*** Supplied information ***

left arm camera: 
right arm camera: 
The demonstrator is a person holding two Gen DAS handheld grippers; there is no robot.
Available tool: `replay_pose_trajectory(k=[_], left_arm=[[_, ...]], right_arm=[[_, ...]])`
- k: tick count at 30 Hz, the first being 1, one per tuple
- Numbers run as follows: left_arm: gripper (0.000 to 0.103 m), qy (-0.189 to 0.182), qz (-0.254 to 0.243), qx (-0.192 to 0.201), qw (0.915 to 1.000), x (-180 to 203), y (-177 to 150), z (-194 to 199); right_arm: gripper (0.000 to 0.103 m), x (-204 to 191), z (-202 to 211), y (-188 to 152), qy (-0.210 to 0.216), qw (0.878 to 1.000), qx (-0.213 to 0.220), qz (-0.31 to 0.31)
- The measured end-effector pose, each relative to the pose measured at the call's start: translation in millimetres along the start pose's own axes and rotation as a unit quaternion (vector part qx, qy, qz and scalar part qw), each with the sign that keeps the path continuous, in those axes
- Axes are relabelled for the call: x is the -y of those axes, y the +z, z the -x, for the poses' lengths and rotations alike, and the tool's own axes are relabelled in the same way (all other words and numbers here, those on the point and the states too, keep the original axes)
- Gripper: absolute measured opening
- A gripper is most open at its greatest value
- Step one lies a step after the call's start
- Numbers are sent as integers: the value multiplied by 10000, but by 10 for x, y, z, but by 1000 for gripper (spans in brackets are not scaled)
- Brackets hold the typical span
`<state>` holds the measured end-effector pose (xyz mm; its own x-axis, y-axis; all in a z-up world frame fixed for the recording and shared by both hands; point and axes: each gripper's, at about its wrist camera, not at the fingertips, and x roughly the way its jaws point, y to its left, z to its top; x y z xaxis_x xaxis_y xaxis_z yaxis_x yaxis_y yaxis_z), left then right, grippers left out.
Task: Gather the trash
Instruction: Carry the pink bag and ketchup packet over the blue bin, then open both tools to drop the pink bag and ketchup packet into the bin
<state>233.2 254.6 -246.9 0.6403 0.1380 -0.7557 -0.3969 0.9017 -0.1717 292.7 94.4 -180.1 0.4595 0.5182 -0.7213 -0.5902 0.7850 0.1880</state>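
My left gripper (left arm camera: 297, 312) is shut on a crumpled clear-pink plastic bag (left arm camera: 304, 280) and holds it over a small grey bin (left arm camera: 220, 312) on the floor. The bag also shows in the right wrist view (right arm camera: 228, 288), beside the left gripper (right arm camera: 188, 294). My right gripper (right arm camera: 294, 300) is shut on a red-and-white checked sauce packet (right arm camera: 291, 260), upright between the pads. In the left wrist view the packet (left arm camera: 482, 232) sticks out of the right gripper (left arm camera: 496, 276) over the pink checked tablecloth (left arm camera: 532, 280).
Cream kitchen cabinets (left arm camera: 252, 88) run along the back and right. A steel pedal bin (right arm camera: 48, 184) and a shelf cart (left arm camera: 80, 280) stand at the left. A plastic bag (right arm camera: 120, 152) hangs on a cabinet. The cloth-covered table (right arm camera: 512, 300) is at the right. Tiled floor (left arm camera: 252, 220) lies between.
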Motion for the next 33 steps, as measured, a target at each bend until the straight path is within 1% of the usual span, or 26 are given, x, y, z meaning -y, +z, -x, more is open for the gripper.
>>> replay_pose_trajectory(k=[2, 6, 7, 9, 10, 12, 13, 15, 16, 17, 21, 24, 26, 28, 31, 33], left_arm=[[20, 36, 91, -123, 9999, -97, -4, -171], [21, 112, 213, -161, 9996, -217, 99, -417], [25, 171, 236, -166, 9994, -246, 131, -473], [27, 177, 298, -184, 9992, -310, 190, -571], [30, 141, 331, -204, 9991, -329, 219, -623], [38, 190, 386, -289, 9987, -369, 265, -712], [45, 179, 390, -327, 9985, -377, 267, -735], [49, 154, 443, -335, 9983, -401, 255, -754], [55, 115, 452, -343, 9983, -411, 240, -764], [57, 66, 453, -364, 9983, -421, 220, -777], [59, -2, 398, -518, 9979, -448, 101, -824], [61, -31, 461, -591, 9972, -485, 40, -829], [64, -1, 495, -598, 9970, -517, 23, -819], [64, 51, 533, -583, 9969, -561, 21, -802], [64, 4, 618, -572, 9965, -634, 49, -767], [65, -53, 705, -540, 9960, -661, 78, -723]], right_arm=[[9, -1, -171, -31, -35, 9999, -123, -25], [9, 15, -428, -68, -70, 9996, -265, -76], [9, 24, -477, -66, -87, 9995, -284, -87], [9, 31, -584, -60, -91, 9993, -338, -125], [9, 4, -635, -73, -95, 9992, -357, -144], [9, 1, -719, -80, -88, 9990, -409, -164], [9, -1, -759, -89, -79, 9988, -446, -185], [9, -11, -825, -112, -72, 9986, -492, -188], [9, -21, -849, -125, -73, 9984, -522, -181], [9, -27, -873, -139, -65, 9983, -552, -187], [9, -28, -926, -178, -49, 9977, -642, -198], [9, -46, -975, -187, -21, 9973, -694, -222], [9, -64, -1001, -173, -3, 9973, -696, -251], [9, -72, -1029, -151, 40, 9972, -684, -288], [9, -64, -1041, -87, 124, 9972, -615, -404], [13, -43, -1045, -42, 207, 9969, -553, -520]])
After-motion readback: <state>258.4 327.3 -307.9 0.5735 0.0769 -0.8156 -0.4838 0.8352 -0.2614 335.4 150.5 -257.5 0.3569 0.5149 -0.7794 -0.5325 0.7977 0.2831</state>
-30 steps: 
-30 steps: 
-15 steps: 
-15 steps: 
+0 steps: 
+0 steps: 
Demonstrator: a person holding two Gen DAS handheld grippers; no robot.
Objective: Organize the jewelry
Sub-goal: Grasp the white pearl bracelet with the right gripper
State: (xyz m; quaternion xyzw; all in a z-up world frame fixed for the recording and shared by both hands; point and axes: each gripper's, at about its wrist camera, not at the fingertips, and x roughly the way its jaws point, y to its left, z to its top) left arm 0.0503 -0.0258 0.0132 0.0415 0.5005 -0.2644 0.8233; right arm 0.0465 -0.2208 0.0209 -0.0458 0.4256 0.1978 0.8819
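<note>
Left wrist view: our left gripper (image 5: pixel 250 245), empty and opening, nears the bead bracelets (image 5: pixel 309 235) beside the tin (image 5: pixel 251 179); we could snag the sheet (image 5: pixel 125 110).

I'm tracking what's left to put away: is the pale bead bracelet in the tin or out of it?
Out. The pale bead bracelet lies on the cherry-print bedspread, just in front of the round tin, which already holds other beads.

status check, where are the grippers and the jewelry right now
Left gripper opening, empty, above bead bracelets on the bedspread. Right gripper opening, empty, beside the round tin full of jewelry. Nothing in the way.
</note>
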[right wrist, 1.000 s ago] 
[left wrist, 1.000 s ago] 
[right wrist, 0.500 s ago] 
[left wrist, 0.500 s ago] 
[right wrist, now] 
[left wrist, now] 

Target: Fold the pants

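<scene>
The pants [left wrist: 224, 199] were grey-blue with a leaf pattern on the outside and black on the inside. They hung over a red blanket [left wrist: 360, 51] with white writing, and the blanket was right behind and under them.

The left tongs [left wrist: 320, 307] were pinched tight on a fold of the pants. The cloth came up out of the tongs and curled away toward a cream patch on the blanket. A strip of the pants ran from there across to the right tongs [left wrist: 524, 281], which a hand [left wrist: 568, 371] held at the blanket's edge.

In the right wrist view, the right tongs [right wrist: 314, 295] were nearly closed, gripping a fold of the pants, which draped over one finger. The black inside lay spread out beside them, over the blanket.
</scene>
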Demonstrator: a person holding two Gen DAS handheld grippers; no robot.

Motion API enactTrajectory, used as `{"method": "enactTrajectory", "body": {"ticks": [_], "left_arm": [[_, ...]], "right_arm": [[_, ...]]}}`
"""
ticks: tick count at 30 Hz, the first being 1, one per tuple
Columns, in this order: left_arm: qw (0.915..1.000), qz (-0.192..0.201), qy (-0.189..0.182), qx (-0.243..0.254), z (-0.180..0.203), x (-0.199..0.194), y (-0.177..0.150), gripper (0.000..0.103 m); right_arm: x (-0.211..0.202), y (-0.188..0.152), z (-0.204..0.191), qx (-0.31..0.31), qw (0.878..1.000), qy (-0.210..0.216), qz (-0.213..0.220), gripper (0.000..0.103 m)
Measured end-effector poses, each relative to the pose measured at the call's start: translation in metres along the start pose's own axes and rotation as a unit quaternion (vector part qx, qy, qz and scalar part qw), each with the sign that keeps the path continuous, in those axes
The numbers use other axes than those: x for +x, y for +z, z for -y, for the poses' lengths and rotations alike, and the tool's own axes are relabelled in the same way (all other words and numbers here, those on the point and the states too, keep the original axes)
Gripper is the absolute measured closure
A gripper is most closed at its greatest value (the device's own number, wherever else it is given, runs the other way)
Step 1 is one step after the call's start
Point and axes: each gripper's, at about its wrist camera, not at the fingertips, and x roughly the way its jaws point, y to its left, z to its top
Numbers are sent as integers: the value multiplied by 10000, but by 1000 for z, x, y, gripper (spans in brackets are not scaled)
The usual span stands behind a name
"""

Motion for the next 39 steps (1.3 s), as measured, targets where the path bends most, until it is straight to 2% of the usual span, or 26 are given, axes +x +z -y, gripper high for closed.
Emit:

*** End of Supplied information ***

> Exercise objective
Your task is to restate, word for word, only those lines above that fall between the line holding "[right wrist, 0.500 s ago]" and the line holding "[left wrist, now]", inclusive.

> Response box
[right wrist, 0.500 s ago] 
[left wrist, 0.500 s ago] 
[right wrist, now] 
[left wrist, now] 

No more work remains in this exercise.